Provided entries:
-- Opening Marker --
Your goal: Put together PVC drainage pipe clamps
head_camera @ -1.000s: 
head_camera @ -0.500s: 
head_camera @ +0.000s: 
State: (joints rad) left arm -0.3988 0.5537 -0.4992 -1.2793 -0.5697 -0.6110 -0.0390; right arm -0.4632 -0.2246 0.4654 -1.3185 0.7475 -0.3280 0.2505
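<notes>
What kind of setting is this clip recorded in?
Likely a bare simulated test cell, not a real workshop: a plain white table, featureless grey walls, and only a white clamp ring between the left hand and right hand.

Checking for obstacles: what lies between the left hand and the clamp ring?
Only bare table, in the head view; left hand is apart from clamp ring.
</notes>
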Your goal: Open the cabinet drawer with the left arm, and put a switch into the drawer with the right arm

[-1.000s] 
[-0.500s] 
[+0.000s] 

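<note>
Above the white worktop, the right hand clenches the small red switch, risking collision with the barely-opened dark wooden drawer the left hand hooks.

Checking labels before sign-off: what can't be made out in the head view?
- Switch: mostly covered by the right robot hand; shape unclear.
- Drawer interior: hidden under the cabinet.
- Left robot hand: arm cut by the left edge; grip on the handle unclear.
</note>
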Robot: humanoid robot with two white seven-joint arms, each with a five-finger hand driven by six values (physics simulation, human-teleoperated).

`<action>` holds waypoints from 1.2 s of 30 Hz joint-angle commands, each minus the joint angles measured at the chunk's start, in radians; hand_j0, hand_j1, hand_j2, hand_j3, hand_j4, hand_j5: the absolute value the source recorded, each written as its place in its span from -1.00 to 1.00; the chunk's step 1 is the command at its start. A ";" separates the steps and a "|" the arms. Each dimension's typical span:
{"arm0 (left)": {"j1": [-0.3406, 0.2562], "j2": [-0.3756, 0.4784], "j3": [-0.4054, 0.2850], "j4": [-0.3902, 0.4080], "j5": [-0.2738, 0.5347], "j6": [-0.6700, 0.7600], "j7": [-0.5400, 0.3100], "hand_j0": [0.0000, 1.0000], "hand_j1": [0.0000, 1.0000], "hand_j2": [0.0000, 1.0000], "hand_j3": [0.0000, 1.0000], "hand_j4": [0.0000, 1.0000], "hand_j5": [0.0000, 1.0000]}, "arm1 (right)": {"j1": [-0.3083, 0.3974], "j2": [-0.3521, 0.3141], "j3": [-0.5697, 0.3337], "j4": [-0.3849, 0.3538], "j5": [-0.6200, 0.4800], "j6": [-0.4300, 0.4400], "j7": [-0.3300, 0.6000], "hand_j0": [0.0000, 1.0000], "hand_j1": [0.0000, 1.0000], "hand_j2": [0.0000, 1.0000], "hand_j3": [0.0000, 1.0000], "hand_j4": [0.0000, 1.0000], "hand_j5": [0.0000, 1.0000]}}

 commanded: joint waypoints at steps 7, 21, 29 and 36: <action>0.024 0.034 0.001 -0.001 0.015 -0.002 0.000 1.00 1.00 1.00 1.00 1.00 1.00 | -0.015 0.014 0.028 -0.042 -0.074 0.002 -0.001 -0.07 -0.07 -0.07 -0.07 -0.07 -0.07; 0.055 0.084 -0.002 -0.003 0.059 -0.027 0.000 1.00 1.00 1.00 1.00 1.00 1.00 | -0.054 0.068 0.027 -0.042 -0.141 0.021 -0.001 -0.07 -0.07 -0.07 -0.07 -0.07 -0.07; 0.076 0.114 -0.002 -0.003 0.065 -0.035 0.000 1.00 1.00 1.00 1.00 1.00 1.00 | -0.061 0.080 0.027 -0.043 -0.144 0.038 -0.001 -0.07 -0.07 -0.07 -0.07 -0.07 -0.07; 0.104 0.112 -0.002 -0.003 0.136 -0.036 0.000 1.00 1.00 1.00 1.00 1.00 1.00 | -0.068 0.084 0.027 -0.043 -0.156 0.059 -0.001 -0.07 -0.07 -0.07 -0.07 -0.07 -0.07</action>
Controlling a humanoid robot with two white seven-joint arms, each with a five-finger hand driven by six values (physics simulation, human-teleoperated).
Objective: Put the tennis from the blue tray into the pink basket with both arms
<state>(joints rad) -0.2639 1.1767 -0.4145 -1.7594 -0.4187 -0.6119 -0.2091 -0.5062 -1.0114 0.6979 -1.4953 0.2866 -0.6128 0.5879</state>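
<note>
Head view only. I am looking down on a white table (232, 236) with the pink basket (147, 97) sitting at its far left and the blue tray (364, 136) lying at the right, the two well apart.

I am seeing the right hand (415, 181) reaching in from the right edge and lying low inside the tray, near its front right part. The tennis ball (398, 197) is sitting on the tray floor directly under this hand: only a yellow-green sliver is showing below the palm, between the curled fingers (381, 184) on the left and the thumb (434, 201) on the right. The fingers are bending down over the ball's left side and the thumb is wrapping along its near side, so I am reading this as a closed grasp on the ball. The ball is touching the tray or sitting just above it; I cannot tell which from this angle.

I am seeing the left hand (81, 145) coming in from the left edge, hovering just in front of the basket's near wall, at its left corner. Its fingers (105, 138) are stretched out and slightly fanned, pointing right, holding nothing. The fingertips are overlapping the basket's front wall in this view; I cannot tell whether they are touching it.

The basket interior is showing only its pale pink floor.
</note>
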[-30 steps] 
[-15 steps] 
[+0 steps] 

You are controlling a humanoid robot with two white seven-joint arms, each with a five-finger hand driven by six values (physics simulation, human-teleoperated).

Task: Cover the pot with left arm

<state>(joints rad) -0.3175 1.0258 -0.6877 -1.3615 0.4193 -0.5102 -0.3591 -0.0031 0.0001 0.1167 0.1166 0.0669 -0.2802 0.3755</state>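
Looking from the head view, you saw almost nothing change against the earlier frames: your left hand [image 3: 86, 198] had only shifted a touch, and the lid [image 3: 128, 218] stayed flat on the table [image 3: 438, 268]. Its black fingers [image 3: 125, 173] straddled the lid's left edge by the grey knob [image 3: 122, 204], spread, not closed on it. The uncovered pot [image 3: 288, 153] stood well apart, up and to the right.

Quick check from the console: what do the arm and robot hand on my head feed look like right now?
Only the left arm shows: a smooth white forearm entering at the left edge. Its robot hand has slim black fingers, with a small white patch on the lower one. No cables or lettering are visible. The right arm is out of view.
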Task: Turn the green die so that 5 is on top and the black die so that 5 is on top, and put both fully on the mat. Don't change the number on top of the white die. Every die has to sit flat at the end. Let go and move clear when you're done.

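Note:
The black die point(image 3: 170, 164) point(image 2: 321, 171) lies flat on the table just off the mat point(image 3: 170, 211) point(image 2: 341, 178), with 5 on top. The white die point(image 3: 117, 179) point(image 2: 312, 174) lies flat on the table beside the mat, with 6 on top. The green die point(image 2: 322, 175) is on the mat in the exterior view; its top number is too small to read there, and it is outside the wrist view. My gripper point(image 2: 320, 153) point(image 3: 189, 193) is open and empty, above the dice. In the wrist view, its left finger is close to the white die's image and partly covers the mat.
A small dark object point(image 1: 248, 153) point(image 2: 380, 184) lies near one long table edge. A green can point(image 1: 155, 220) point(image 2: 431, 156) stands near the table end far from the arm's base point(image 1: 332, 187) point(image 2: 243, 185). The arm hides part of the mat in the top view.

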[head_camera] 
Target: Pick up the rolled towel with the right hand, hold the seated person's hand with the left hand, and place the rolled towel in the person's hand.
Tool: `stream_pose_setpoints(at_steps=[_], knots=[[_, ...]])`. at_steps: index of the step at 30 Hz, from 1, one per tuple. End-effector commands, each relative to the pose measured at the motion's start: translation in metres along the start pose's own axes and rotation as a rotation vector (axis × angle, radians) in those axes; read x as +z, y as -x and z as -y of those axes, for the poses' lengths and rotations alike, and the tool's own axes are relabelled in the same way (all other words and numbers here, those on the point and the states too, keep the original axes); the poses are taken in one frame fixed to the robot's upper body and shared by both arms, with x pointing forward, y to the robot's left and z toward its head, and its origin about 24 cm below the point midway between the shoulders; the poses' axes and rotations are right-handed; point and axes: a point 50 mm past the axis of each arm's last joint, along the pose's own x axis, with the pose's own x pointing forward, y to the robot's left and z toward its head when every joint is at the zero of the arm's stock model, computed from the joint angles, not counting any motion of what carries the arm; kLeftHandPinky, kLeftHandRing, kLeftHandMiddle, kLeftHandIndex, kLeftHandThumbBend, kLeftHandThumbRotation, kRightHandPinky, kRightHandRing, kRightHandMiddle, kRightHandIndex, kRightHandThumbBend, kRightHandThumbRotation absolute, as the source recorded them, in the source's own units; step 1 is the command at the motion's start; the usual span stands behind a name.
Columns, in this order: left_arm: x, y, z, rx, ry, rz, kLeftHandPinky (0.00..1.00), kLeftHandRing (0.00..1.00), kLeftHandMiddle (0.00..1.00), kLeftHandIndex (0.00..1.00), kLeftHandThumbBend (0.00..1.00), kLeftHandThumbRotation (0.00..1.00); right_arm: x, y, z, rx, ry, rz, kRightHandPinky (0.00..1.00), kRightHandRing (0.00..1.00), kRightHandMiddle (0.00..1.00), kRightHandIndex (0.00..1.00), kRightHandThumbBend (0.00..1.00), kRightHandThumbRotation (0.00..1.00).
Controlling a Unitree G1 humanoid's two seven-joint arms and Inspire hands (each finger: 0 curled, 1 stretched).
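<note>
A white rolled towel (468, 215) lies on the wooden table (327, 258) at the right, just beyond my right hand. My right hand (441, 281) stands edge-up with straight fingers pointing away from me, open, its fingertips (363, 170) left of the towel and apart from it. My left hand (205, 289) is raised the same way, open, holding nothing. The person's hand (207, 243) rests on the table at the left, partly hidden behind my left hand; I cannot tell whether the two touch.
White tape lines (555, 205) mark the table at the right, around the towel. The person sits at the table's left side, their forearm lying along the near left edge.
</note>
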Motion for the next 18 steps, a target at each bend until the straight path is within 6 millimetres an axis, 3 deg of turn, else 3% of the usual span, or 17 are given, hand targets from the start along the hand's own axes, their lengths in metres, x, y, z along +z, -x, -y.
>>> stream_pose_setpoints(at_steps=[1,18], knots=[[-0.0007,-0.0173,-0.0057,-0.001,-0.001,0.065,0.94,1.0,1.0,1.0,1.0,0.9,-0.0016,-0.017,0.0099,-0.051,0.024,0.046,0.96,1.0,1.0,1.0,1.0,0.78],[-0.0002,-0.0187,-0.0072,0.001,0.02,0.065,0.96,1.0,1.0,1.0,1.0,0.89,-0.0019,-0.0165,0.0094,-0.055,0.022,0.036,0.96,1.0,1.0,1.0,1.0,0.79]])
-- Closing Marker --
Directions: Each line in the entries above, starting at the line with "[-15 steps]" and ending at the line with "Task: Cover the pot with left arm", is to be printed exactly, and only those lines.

Task answer:
[-15 steps] 
[+0 steps] 

You are controlling a humanoid robot with two white seven-joint arms, each with a five-finger hand driven by six values (physics simulation, human-teleoperated).

Task: Cover the pot with left arm

The answer has been fully stated.